Con il termine “farmaco”, che in greco significa anche “veleno”, si intende una sostanza impiegata al fine di ripristinare in primo luogo lo stato di salute del paziente e in secondo luogo di alleviare o eliminare i sintomi di una malattia. Con lo spostamento della centralità dell’azione dall’Uomo al profitto il farmaco è diventato in primo luogo un investimento da far fruttare il più possibile, ilfarmaco che non guarisce è dunque una conseguenza del tutto logica e consequenziale di fronte alla quale non è consentito formulare giudizi di “assurdità”.

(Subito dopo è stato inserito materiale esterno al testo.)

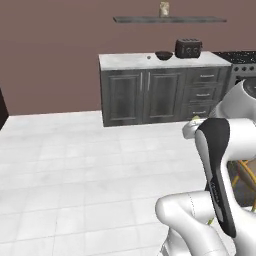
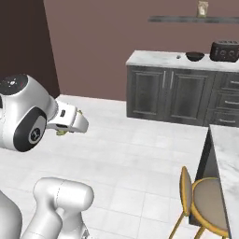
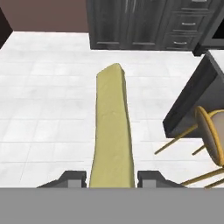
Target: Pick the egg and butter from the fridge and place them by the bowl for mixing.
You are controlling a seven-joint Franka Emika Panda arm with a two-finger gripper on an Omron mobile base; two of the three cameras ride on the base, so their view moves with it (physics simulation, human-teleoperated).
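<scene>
My gripper (image 3: pixel 111 178) is shut on the butter (image 3: pixel 112 131), a long olive-yellow stick that juts forward from between the two dark fingertips (image 3: pixel 72 176) over the white tiled floor. A sliver of the butter (image 1: pixel 195 119) peeks out by my hand, and in the right base view it shows under the wrist (image 2: pixel 61 132). The small dark bowl (image 1: pixel 163 55) sits on the far marble counter next to the toaster; I see the bowl (image 2: pixel 194 56) from the other side too. The egg and the fridge are out of view.
The dark toaster (image 1: pixel 188 48) stands right of the bowl on the grey cabinet counter (image 1: pixel 125 61). A stove (image 1: pixel 243 61) adjoins the cabinets. A yellow-legged stool (image 2: pixel 205 203) stands by a marble-topped island (image 2: pixel 228 158) at the right. A wall shelf (image 2: pixel 191 19) carries a small jar.
</scene>
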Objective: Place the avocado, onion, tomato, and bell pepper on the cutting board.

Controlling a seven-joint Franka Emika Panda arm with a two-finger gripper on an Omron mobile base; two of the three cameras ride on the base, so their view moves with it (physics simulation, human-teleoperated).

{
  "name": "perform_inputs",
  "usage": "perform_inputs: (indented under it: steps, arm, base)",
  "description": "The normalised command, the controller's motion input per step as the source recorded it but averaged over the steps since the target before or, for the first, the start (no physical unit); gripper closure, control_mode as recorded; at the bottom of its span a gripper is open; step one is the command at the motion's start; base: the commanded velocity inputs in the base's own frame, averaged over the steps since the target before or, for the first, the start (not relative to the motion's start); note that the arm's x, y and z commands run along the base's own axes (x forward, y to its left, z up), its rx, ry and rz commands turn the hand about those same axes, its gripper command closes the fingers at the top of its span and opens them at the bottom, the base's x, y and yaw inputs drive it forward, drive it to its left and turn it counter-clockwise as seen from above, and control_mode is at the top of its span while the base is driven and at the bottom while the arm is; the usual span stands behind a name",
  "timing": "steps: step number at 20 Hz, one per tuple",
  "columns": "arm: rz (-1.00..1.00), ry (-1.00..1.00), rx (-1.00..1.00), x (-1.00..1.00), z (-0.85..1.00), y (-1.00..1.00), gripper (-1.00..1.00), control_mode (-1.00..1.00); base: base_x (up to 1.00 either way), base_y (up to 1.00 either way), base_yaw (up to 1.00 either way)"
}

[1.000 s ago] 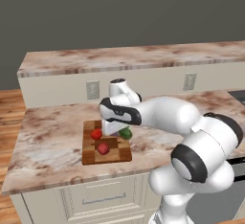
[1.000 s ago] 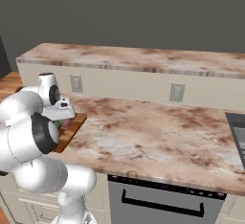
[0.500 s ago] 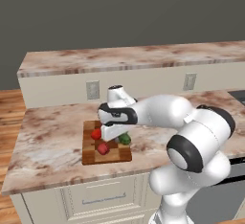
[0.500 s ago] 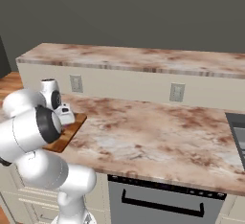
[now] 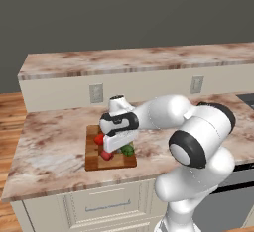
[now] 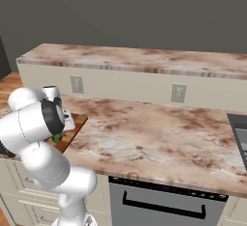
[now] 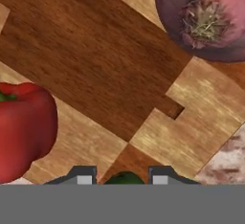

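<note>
The cutting board (image 5: 92, 162), in light and dark wood blocks, lies on the counter left of centre. My gripper (image 5: 124, 146) is low over its near right part, shut on the avocado (image 5: 128, 150). The avocado shows as a green sliver (image 7: 124, 179) between my fingertips in the hand view. On the board lie the bright tomato (image 5: 99, 139) and the bell pepper (image 5: 105, 155), which is large at the left of the hand view (image 7: 24, 127). The purple-pink onion (image 7: 206, 17) rests on the board too. In the right base view the avocado (image 6: 58, 137) peeks out under my arm.
Marble counter (image 5: 49, 146) stretches left of the board and far to the right (image 6: 159, 133). A raised ledge (image 5: 139, 60) with two wall outlets (image 5: 96, 92) runs behind it. A stove edge (image 6: 239, 133) sits at far right. The board lies close to the counter's front edge.
The hand has come down toward the board with the avocado in its jaws. The other vegetables have stayed in place.
</note>
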Motion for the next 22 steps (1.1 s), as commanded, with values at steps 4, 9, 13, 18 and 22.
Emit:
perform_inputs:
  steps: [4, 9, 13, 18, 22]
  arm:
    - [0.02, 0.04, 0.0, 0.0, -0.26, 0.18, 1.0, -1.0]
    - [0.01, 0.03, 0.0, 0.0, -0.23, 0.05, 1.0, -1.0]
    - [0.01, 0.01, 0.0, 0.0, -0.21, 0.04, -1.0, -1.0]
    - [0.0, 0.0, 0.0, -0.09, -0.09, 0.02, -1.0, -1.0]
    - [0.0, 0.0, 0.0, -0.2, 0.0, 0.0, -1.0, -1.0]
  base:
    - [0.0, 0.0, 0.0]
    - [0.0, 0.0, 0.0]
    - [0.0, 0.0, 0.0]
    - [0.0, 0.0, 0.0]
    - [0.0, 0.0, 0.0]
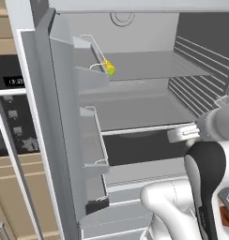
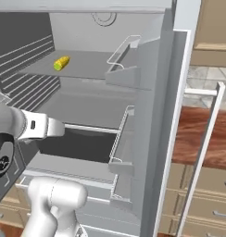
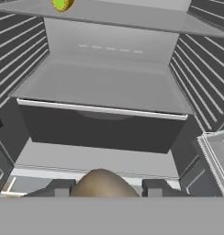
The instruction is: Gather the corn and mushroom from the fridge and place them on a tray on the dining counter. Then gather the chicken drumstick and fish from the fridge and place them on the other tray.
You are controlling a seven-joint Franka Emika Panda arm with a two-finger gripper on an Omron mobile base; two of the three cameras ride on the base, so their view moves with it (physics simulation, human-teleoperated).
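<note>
Mushroom (image 3: 102, 183), brown rounded cap, pinched between gripper (image 3: 104, 187) jaws, in front of fridge drawer (image 3: 100, 128). Likely light, soft, bruisable; hold cap sides gently. Corn (image 2: 61, 63) on shelf above drawer.

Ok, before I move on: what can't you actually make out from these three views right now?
- Mushroom, hand view: a brown dome between the fingertips; its lower part is cut off at the bottom.
- Gripper: contact of the fingers with the mushroom is hidden by its bulk.
- Corn, hand view: cropped by the top edge; whole in the right base view.
- Drawer: contents hidden behind its dark front.
</note>
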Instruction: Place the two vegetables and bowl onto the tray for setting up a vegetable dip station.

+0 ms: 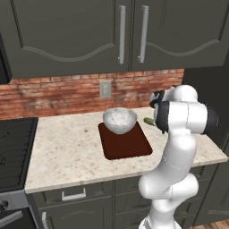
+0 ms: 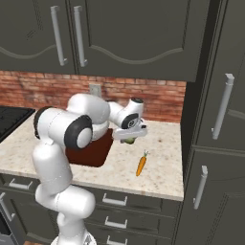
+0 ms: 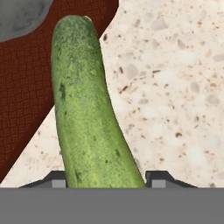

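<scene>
Carrot [image 2: 140, 164] on counter [image 2: 162, 162], near cucumber [image 3: 87, 113]

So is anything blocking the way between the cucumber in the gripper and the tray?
Nothing visible. The cucumber sits between the gripper fingertips, right beside the tray. The bowl already fills the tray's back part; the front is bare.

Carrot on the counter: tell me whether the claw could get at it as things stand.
Probably not yet: the claw has the cucumber between its fingers. The carrot itself lies in the open on the counter, nothing over it.
</scene>
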You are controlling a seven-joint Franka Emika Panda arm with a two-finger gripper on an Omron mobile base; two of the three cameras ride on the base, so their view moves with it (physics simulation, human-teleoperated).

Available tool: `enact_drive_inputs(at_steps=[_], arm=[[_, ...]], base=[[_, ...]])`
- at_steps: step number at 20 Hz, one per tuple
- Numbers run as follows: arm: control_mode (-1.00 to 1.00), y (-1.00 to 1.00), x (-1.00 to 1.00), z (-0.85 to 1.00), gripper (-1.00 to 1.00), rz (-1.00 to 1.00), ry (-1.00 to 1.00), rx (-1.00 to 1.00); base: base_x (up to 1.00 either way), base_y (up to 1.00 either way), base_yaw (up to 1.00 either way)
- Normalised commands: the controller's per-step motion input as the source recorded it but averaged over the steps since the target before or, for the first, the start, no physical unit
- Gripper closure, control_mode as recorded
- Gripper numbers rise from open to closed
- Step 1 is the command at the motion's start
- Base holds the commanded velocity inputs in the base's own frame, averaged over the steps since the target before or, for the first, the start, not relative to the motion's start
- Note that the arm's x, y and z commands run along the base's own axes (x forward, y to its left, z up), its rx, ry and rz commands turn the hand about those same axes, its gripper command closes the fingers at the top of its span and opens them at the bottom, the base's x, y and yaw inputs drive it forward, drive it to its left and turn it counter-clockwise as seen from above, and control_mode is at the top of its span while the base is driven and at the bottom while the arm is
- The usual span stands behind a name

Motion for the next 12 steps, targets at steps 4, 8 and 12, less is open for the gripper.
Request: enact_drive_inputs(at_steps=[4, 8, 12], arm=[[-1.0, 0.07, -0.8, 0.45, 1.0, 0.02, 0.0, 0.0], [-1.0, 0.0, -0.78, 0.25, 1.0, 0.03, -0.04, 0.0], [-1.0, 0.11, -0.51, 0.05, 1.0, 0.1, -0.1, 0.02]], base=[[0.0, 0.0, 0.0], [0.0, 0.0, 0.0], [0.0, 0.0, 0.0]])
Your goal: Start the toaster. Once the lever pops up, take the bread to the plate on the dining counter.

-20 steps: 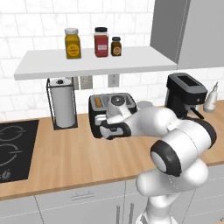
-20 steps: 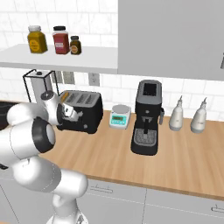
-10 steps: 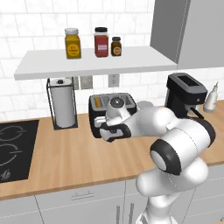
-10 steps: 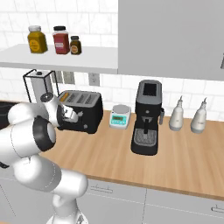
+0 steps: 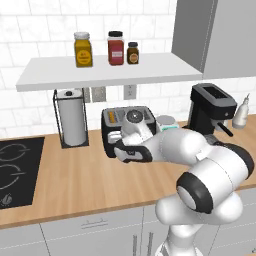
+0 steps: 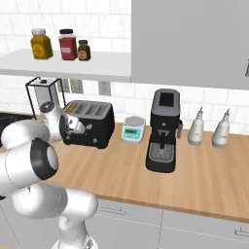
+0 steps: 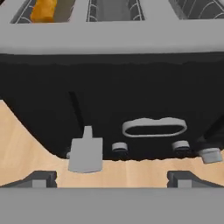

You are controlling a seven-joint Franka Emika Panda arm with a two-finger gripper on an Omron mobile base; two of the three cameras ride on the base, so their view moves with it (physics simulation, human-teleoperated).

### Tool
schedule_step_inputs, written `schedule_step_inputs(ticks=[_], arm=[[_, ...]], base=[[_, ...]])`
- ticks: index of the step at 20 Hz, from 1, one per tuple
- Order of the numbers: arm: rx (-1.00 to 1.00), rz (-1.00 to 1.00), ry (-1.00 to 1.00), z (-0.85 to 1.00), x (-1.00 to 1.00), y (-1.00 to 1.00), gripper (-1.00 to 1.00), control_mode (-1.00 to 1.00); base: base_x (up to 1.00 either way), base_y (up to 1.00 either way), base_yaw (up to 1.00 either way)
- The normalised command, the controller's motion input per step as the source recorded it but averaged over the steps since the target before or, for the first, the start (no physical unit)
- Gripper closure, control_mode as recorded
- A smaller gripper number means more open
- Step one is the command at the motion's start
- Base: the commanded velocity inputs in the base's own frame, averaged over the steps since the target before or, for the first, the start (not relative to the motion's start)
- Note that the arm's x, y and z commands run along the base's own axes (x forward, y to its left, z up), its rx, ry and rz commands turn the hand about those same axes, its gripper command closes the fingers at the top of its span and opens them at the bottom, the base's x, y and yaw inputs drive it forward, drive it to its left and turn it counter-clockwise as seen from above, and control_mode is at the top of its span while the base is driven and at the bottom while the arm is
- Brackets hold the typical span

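The black toaster (image 7: 131, 87) stands at the back of the wooden worktop, also seen as the toaster (image 6: 95, 124) and the toaster (image 5: 117, 116). A golden-brown edge of the bread (image 7: 43, 8) shows in its left slot. The lever (image 7: 85, 154), a grey tab, sits low on the front face at the bottom of its track. My gripper (image 7: 112, 178) is open, close to the toaster's front, with the lever just above and between the fingertips, nearer the left one. The same gripper (image 6: 73, 127) is level with the toaster's lower front. The plate and dining counter are out of view.
A paper towel stand (image 5: 72, 117) is left of the toaster and a black hob (image 5: 15, 170) further left. A small scale (image 6: 133, 130), a coffee machine (image 6: 164, 131) and two bottles (image 6: 197, 127) stand to the right. A shelf (image 5: 110, 70) with jars hangs above.
My hand has sunk slightly down the toaster's front. The jaws have stayed open and nothing else has moved.
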Motion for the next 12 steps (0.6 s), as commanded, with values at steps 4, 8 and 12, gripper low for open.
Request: schedule_step_inputs(ticks=[4, 8, 12], arm=[[0.00, -0.01, -0.10, 0.69, -0.32, 0.01, -1.00, -1.00], [0.00, 0.00, -0.10, 0.79, -0.11, 0.19, -1.00, -1.00], [0.00, 0.00, -0.15, 0.67, 0.00, 0.47, -1.00, -1.00]], base=[[0.00, 0.00, 0.00], [0.00, 0.00, 0.00], [0.00, 0.00, 0.00]])
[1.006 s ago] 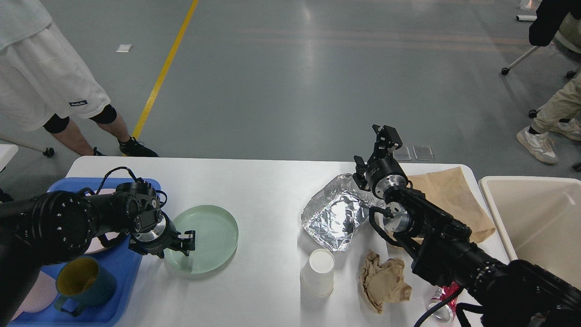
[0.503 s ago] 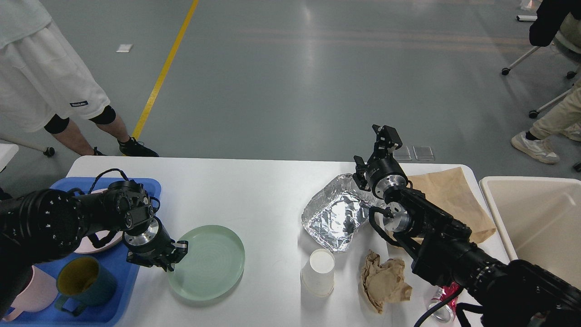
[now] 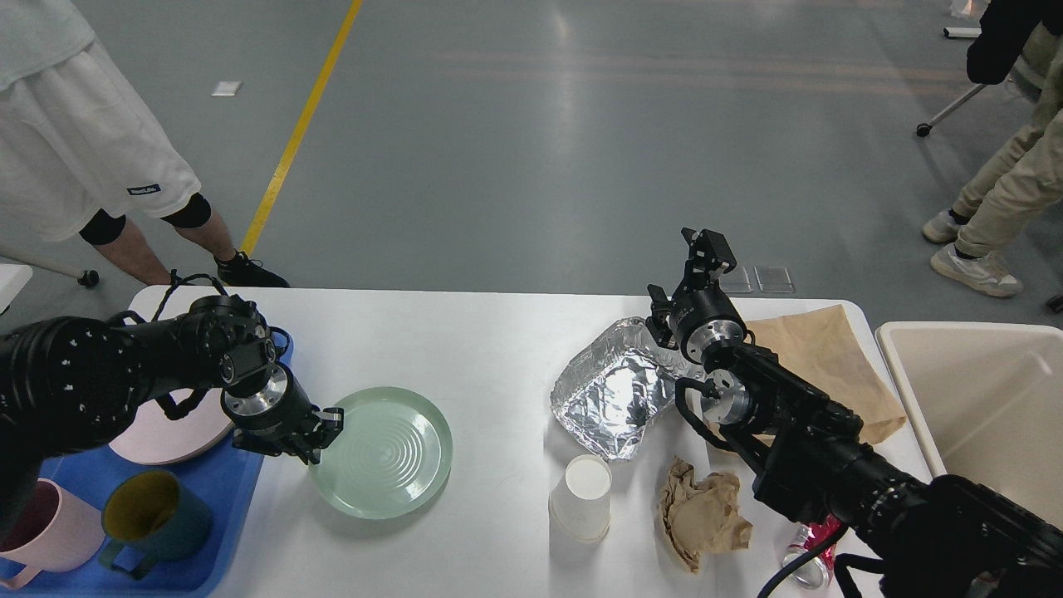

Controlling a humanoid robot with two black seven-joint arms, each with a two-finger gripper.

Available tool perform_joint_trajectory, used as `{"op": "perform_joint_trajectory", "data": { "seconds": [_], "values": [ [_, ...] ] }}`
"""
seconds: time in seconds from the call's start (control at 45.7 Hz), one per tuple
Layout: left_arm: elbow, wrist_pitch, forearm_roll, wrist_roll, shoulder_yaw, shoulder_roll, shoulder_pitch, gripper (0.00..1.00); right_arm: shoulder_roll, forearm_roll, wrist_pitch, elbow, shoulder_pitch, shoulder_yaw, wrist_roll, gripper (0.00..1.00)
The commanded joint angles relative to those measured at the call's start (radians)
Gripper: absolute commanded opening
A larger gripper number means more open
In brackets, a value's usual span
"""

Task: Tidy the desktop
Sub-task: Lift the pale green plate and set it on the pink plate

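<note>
The white desktop (image 3: pixel 465 349) carries a pale green glass plate (image 3: pixel 386 453) at the front left. My left gripper (image 3: pixel 320 433) is at the plate's left rim and shut on it, right beside the blue tray (image 3: pixel 224 507). My right gripper (image 3: pixel 704 247) is raised over the table's far edge, behind a crumpled foil tray (image 3: pixel 614 399). Its fingers stand apart and hold nothing. A white paper cup (image 3: pixel 581 498), a crumpled brown paper (image 3: pixel 702 515), a brown paper bag (image 3: pixel 822 357) and a red can (image 3: pixel 810 548) lie around my right arm.
The blue tray holds a pink plate (image 3: pixel 166 432), a pink mug (image 3: pixel 50 531) and a teal mug (image 3: pixel 154 515). A beige bin (image 3: pixel 988 399) stands off the table's right end. People stand beyond the far left and far right corners.
My left gripper has pulled back towards the blue tray, with the green plate's rim in it. The plate has shifted slightly right and forward. The right arm has not moved. The person at the right has walked.
</note>
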Motion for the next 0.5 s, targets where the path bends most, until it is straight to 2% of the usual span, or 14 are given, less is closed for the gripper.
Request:
{"op": "perform_joint_trajectory", "data": {
  "seconds": [0.0, 0.131, 0.394, 0.481],
  "values": [
    [0.0, -0.009, 0.001, 0.004, 0.0, 0.024, -0.064, 0.0, 0.0, 0.0, 0.0, 0.0, 0.0, 0.0, 0.0, 1.0],
    [0.002, -0.007, 0.001, 0.03, 0.0, 0.073, -0.115, 0.0, 0.0, -0.001, 0.0, 0.0, 0.0, 0.0, 0.0, 1.0],
    [0.008, -0.007, 0.002, 0.032, 0.003, 0.229, -0.171, 0.0, 0.0, 0.0, 0.0, 0.0, 0.0, 0.0, 0.0, 1.0],
    [0.061, 0.001, 0.007, 0.033, 0.006, 0.275, -0.15, 0.0, 0.0, 0.0, 0.0, 0.0, 0.0, 0.0, 0.0, 1.0]
  ]
}}
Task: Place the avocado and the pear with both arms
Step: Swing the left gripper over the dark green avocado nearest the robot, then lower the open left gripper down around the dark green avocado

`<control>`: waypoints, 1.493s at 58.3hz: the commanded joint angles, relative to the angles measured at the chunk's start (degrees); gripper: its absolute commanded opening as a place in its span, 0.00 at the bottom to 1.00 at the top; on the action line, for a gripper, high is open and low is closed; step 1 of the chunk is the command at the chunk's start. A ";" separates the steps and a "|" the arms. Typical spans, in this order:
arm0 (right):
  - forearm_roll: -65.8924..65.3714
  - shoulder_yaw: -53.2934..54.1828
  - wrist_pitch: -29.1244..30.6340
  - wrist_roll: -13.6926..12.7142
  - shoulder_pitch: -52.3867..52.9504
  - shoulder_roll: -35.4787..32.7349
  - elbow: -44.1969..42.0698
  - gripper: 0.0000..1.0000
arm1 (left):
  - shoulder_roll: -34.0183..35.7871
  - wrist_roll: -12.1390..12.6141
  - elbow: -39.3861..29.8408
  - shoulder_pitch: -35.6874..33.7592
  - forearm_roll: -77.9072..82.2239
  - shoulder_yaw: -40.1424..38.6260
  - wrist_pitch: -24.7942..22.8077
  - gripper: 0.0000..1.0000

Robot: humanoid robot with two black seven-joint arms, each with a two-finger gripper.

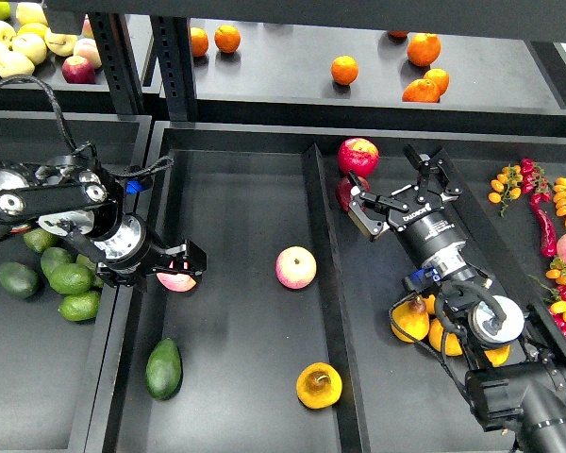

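Head view: the avocado (164,369) is seen lying in the middle tray (236,208), at about six o'clock from the left claw (181,267) and just below it, its long axis running roughly twelve to six. The pear (319,385) (brown hollow turned up) lies toward four o'clock of that claw, well apart from the right claw (396,193), which is spread wide and empty. Whether the left claw is closed cannot be told; a pinkish fruit (176,281) sits right at its tips.
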 commanded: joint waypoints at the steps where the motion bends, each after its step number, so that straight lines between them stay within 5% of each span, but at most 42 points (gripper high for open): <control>1: 0.01 0.02 0.06 -0.02 -0.11 0.00 0.07 0.99 | -1.65 0.01 0.83 0.17 0.08 3.25 0.00 0.99; 25: 0.01 -0.07 0.06 -0.11 0.16 0.00 -0.63 0.99 | -11.67 0.01 6.63 0.69 -0.10 7.38 0.00 0.99; 87: 0.09 0.02 0.67 -0.02 0.33 0.00 -1.59 0.99 | -16.86 0.01 12.08 6.41 0.78 15.38 0.00 0.99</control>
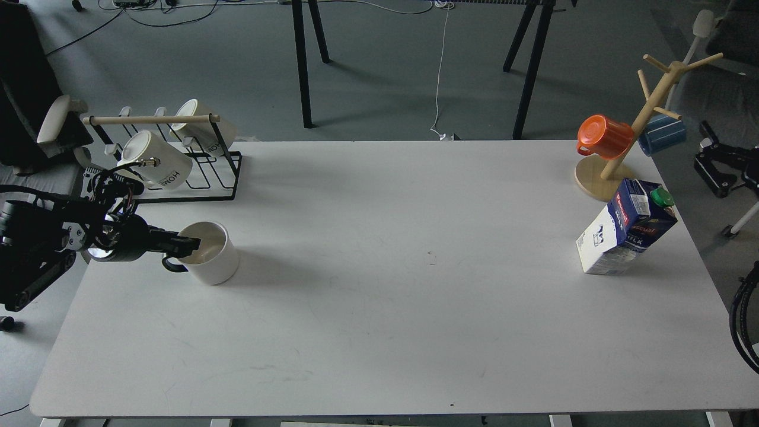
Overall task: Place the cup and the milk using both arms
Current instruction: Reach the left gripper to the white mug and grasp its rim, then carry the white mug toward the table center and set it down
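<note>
Black two-finger left gripper [191,242] reaches in from the left edge of the white rectangular table [379,332], its tip lying over the near-left rim of the plain white cylindrical cup [207,252] with the black loop handle. Seen end-on and dark against the cream inside, its two fingers cannot be told apart, so whether it is parted or closed on the rim I cannot tell. The cup stands upright on the table's left side, handle pointing left, just in front of the black wire mug rack [195,172] (two cream "HOME" mugs [157,160] hang under its wooden bar).

Well apart, near the table's right edge, stands the tall blue and white milk carton [622,231] with a green round screw cap and red label. Just behind it is the wooden mug tree [628,136], carrying an orange mug [603,136] on its left and a blue mug [661,134] on its right.

Beyond the table's right edge a black clamp-like part shows (too unclear to name as the right gripper).
</note>
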You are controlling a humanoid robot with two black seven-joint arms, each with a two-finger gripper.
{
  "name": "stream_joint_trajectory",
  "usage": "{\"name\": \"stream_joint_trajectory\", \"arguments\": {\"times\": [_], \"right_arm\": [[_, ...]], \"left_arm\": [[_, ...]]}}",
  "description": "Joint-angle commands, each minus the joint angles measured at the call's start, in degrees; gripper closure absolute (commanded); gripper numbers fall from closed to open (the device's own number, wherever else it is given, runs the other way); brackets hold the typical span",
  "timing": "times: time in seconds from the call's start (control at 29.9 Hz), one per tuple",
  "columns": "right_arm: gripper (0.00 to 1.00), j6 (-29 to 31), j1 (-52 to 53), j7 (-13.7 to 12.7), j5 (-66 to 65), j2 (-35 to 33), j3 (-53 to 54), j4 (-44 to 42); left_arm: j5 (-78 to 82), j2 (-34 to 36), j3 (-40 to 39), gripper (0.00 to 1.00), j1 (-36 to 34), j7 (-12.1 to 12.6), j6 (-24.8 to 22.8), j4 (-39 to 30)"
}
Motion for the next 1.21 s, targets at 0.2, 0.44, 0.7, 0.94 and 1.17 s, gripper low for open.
{"name": "stream_joint_trajectory", "arguments": {"times": [0.2,0.44,0.7,0.94,1.17], "right_arm": [[0.04,0.0,-0.18,0.0,0.0,0.02,0.0,0.0],[0.03,0.0,-0.18,0.09,0.09,0.11,0.17,-0.26],[0.04,0.0,0.35,0.26,0.62,0.29,0.7,-2.37],[0.04,0.0,0.61,0.44,1.06,1.43,0.96,-4.22],[0.04,0.0,0.7,0.44,1.06,1.34,0.87,-4.48]], "left_arm": [[-0.04,0.72,0.76,0.97,0.02,-0.01,3.09,-2.07],[-0.21,4.05,1.38,0.97,-1.29,-0.01,2.22,-8.12],[-1.53,9.52,-3.45,0.97,-7.71,-0.01,-6.54,-28.35],[-0.3,-3.12,-2.84,0.97,-12.9,-0.01,-6.54,-26.09],[5.58,-16.66,-2.75,0.96,-12.29,-0.01,-6.54,-16.33]]}}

Ed è proprio la logicità del fenomeno a far porre l’attenzione sull’impostazione socio economica che ne è all’origine, quel liberismo che trova le sue origini nella teoria della “mano invisibile” del mercato di Adam Smith secondo la quale lasciando liberi i diversi soggetti di perseguire il proprio vantaggio personale si ottiene come conseguenza il vantaggio generale.
La deriva dell’industria farmaceutica è dunque tale nel senso più stretto del termine, si tratta della direzione verso la quale si dirige spontaneamente qualcosa spinta da una corrente, e la corrente in questo caso è il liberismo economico al quale anche le leggi si adegueranno in quanto ispirate alle stesse idee.
L’unica possibilità per tornare a porre al centro della ricerca e dell’industria farmaceutica i farmaci che guariscono è quella di operare una mutazione della visione antropologica, una mutazione che ponga l’Uomo al centro, come fine e non come strumento.